Firefox 3: the good, the bad, and the memory usage

ff3

Mozilla’s Firefox 3 Beta 1 is now available for download if you hadn’t already heard.

I took it for a quick spin and found that, on the surface, it’s not a whole lot different than Firefox 2. There are some nice little improvements under the hood here and there but it’s probably not going to be worth using as your everyday browser until it’s been officially released.

The Good

It downloaded and installed ridiculously fast. I initially thought that my download had been truncated and that feeling was engorged when the program installed in well under ten seconds. It was legit, though. It worked as planned.

It imported everything from Firefox 2 and scanned all my extensions to see if any of them would work. None would. It then checked all my extensions for updates, which was a nice touch and didn’t take much time at all. No updates = no extensions for me. Oh well.

There’s also a cool new bookmarking feature that works similar to a Google Bookmarks Firefox extension wherein you click a star in the address bar once to bookmark the site, then again to tag it if you’d like to organize it beyond just saving it. And the new Places folder behaves kind of like a beefed-up history folder. It tracks the pages you visit most often, previously-visited pages, recently bookmarked pages, and the like.

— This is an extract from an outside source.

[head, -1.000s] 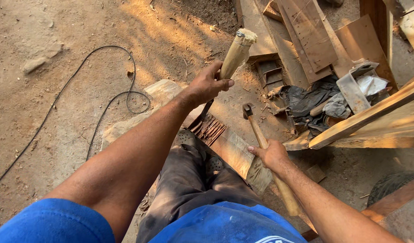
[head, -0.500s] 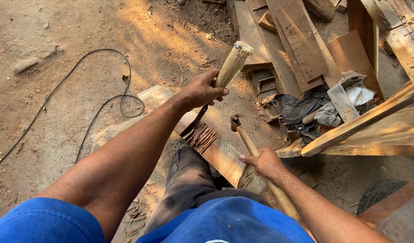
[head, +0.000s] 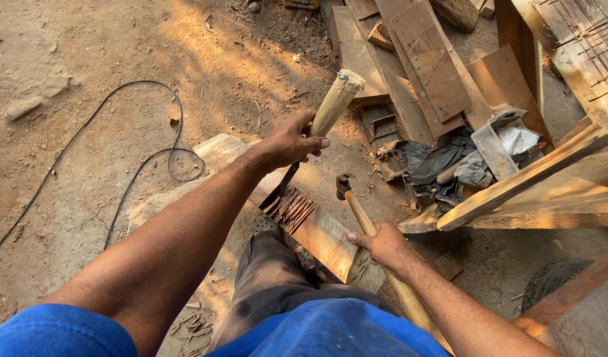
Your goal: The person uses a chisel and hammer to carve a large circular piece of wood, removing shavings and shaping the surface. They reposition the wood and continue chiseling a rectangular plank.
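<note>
I see left hand (head: 287,142) clamped mid-handle on chisel (head: 330,109) | right hand (head: 383,243) wrapped around hammer (head: 377,238) shaft, head beyond knuckles | both likely stiff, hammer head-heavy | plank (head: 317,228) beneath chisel tip

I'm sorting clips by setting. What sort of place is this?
Probably an outdoor woodworking yard: bare dirt ground, stacked planks, and a chisel in the left hand over a plank, hammer in the right hand.
</note>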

The new use of the Gecko rendering engine is nice and makes zooming in and out of pages look cleaner. There’s also a slightly revamped download manager and support for Vista’s parental controls and a bunch of other security updates and fixes.

The Bad

Not so much bad here except for the elephant that’s been in the room for quite some time now. That’s right, memory usage is still off the charts. I was running at well over 100MB in no time. I’m not sure if this problem is going to get fixed before the final release but it’d make a world of difference.

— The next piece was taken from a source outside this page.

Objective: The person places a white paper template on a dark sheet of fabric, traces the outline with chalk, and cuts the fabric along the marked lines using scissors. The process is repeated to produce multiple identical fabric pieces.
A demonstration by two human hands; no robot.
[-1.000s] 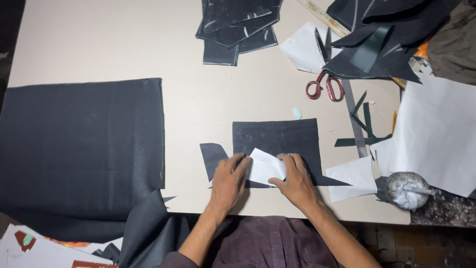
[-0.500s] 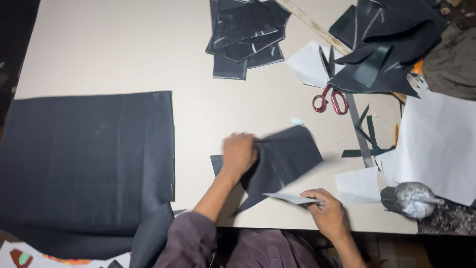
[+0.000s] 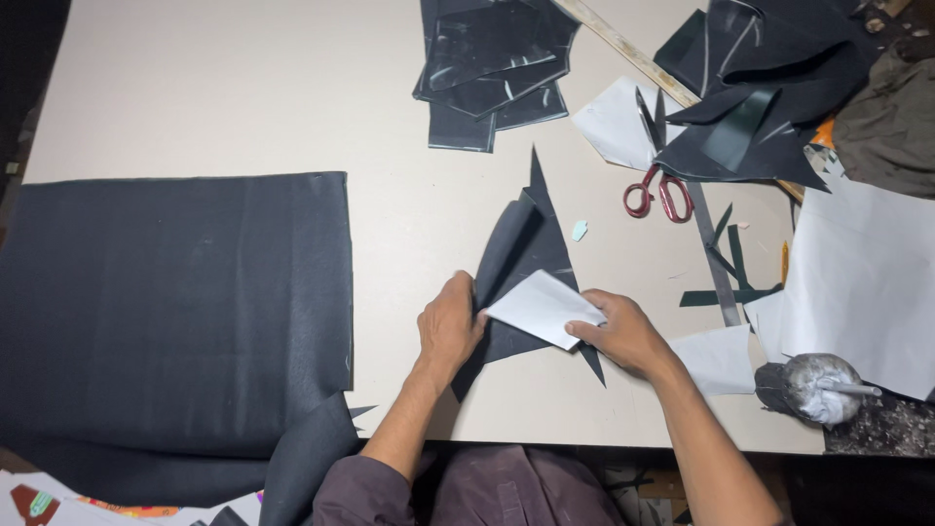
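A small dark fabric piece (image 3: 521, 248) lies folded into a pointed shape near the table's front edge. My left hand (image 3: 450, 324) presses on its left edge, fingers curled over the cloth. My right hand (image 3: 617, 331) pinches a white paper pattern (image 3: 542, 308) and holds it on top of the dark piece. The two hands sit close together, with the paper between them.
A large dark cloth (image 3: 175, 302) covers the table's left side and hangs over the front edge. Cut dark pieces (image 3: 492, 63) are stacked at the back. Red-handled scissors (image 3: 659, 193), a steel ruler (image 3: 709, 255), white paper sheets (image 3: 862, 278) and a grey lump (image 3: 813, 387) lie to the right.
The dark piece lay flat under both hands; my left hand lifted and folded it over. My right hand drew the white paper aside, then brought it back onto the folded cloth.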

None of my extensions worked either, but that’s not a huge surprise considering that it’s still in beta. The program started up, hummed along, and shut down pretty quickly but I have to wonder how much of that is due to the lack of having any extensions running.

Overall

It’s good. That’s about it. Download it and try it out if you like, it uninstalls as fast as it installs so there’s no harm in trying. I’m nothing without my extensions so I won’t be using Firefox 3 until most of them are compatible. For straight-up browsing, though, it’s nice. I have no qualms. It’ll be an easy decision to update once everything is ready.